Article from: www.thenewspaper.com/news/52/5277.asp

8/16/2017
Car Tax Vote Could Doom California State Senator
Court of Appeal advances recall election of California state senator over his vote to boost driving taxes by $5.2 billion.

Recall NewmanOpponents of a $5.2 billion increase in California's gasoline and automobile registration taxes will likely have a chance to fight back at the ballot box. The state Court of Appeal on Monday granted an emergency petition shutting down an effort by California Democrats to protect state Senator Josh Newman (D-Fullerton) from a recall election.

The Howard Jarvis Taxpayers Association kicked off the effort to fire Newman, who narrowly won election to represent a historically Republican district in Orange County and parts of southern Los Angeles County. Newman voted for the bill raising the gas tax by 12 cents per gallon and boosting the annual vehicle registration fee of $53 to a maximum of $175 per year. All of the taxes will automatically rise every year according to the inflation rate. Republicans gathered 87,844 signatures to on a petition calling a vote on whether Newman should be kicked out of office over his tax vote.

"Coastal elites don't care how much the cost of gas is -- most don't even bother looking at the price -- but working Californians do," Howard Jarvis Taxpayers Association president Jon Coupal wrote. "A recall election will make Newman explain to the voters of his district why he voted against their interests."

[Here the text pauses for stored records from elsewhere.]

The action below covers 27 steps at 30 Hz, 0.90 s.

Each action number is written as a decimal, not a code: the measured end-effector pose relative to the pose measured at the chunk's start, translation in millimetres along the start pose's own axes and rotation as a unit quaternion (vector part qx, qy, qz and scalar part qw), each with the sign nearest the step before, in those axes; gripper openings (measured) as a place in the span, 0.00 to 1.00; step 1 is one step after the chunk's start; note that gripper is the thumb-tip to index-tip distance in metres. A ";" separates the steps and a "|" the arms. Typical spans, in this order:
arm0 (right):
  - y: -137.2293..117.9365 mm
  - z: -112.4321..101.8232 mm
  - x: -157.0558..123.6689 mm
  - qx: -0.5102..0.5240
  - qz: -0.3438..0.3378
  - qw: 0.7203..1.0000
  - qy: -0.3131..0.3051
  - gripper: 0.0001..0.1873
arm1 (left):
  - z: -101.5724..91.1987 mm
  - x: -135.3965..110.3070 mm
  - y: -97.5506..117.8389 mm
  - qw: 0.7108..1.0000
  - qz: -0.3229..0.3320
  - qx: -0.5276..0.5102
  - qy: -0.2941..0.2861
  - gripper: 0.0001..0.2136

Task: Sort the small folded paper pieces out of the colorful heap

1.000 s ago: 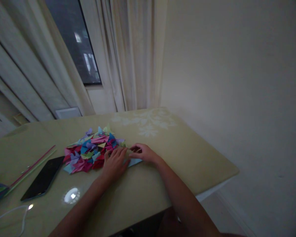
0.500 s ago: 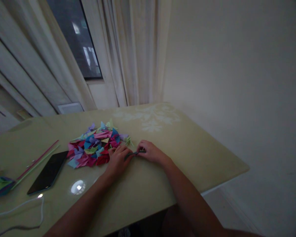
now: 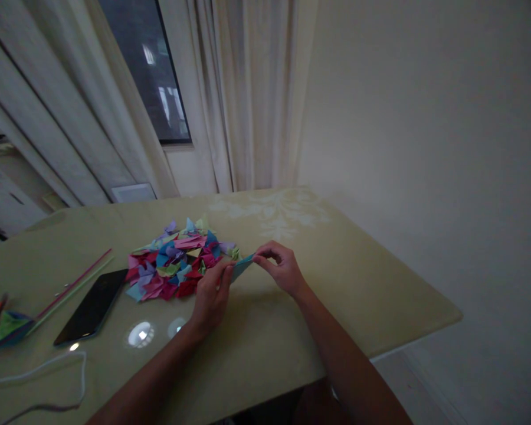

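Observation:
A small folded teal paper (image 3: pixel 242 268) is held between my two hands, a little above the table. My left hand (image 3: pixel 212 295) pinches its near-left end between thumb and fingers. The far-right tip is pinched by the thumb and forefinger of my right hand (image 3: pixel 279 267). Just left of and behind my left hand lies a heap of folded origami papers (image 3: pixel 172 260) in pink, red, blue, purple and green. My left fingers hide part of the teal paper.
A black phone (image 3: pixel 91 307) lies left of the heap, beside a thin pink stick (image 3: pixel 75 282) and a green one (image 3: pixel 71 296). A white cable (image 3: pixel 35 375) curves at the front left. The table (image 3: pixel 358 283) meets a wall on the right.
The folded paper has risen off the table and tilted, showing its teal side. Both hands have turned more upright, and my right hand has shifted right. The view has moved slightly.

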State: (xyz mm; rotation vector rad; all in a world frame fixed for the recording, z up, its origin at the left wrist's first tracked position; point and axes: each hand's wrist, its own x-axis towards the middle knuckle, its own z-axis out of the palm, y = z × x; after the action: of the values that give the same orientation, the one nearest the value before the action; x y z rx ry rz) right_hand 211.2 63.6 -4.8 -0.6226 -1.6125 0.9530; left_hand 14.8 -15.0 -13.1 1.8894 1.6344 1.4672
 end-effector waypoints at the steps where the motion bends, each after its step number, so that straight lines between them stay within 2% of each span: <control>1: -1.1 0.7 0.0 0.004 -0.002 1.000 0.003 0.11 | -0.3 -0.3 2.2 0.999 -0.016 -0.025 -0.014 0.19; 6: -5.2 3.1 0.9 0.042 0.016 0.999 0.010 0.10 | 3.6 -2.0 4.4 0.992 -0.022 -0.098 -0.071 0.19; 11: -0.3 7.3 -0.1 0.139 0.111 0.984 0.020 0.36 | 12.2 -6.1 -2.3 0.991 -0.003 -0.090 -0.102 0.15; 12: 1.9 8.7 -0.9 0.150 0.138 0.979 0.008 0.35 | 13.1 -6.6 -3.2 0.992 0.002 -0.086 -0.097 0.14; 14: 6.0 11.5 -2.5 0.149 0.174 0.973 -0.023 0.27 | 13.9 -6.7 -4.1 0.992 0.002 -0.086 -0.095 0.13; 17: 9.2 14.2 -3.6 0.122 0.173 0.977 -0.031 0.22 | 13.6 -4.8 -4.3 0.986 -0.027 -0.113 -0.120 0.14; 23: 7.2 13.2 -1.3 0.118 0.174 0.977 -0.017 0.28 | 12.5 1.7 -1.1 0.948 -0.104 -0.220 -0.203 0.18; 27: 6.5 12.7 -3.1 0.113 0.209 0.971 -0.021 0.33 | 13.6 0.5 1.9 0.937 -0.113 -0.226 -0.241 0.19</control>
State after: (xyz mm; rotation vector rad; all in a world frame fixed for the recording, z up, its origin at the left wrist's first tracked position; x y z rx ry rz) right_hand 199.2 61.4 -12.8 -0.8040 -1.4071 1.4460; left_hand 26.6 -9.8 -17.8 1.5727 1.1243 1.0574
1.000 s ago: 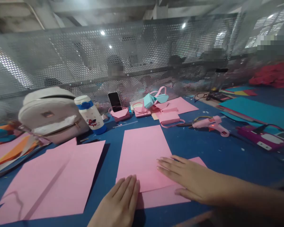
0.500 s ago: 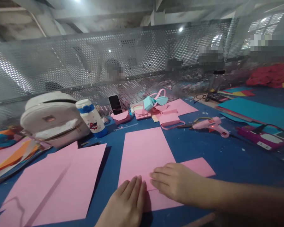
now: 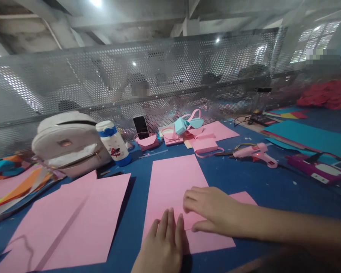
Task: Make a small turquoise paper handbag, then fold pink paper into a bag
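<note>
A pink paper sheet (image 3: 173,178) lies in front of me on the blue table, over a second pink piece (image 3: 211,243) that shows along its near edge. My left hand (image 3: 163,242) rests on the near part of the sheet with fingers stretched out. To its right, my right hand (image 3: 216,206) is over the sheet, fingers bent, thumb apart from them and near the edge between the two papers. Nothing is visibly gripped by either hand. Another pink paper piece (image 3: 245,197) shows partly behind my right wrist.
Large pink sheets (image 3: 82,223) lie at left, before a white backpack (image 3: 71,140) and a bottle (image 3: 115,146). Small pink paper bags (image 3: 205,146) and a phone (image 3: 141,127) are at the back. A pink glue gun (image 3: 257,153) and a purple device (image 3: 315,167) lie at right.
My right hand has lifted its fingers from flat to bent, with the thumb now spread. My left hand has slid slightly right along the sheet. The view has shifted a little.
</note>
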Tool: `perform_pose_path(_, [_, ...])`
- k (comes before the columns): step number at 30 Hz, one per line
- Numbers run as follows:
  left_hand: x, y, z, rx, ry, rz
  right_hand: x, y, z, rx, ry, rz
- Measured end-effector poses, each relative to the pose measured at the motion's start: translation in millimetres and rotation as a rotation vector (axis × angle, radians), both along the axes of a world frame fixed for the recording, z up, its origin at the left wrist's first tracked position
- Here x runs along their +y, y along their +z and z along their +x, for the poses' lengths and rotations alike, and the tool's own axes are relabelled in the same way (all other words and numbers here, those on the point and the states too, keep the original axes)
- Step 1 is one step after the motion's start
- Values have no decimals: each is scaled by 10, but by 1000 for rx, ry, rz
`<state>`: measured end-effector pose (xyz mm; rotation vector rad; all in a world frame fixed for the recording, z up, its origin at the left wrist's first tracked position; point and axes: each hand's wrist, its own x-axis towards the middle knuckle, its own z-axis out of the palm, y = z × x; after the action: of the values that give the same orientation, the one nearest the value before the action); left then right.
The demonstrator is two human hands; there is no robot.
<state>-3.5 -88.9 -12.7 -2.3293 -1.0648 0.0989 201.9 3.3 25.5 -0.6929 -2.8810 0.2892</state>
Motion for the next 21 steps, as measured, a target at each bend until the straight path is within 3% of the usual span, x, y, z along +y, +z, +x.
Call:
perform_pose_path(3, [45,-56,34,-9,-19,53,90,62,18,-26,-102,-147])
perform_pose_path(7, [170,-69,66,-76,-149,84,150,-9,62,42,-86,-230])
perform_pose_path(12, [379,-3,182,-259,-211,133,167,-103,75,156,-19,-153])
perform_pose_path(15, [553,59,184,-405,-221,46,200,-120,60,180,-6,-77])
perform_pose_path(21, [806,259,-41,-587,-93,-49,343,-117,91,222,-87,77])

State Democrats hold legislative supermajorities and occupy the governor's mansion. They moved quickly to protect Newman by enacting Senate Bill 96, which makes recall petition efforts far more difficult to pull off. Among other things, the law allows election officials to delay the petition process for more than a year. The taxpayer advocacy group filed suit to block the new law, saying it was a clear-cut violation of due process to change the rules in the middle of a recall effort that began within 33 days of Newman's vote to raise the gas tax.

"Assuming that the election is postponed until June 2018, Senator Newman will be able to vote on thousands of bills heard in the second year of the biennium session instead of his replacement -- in other words, the legislature will have won and the people will have lost," attorney Thomas W. Hiltachk explained to the court.

The appellate court was sympathetic enough to stay the effect of the recall law changes pending further proceedings. The court, however, pointed out that it has no opinion on a case filed by Newman supporters seeking to have the voter petition nullified.

"The recall will inject more divisiveness into our politics and do nothing to reduce traffic, help public schools, or create jobs," Senator Newman's campaign website states.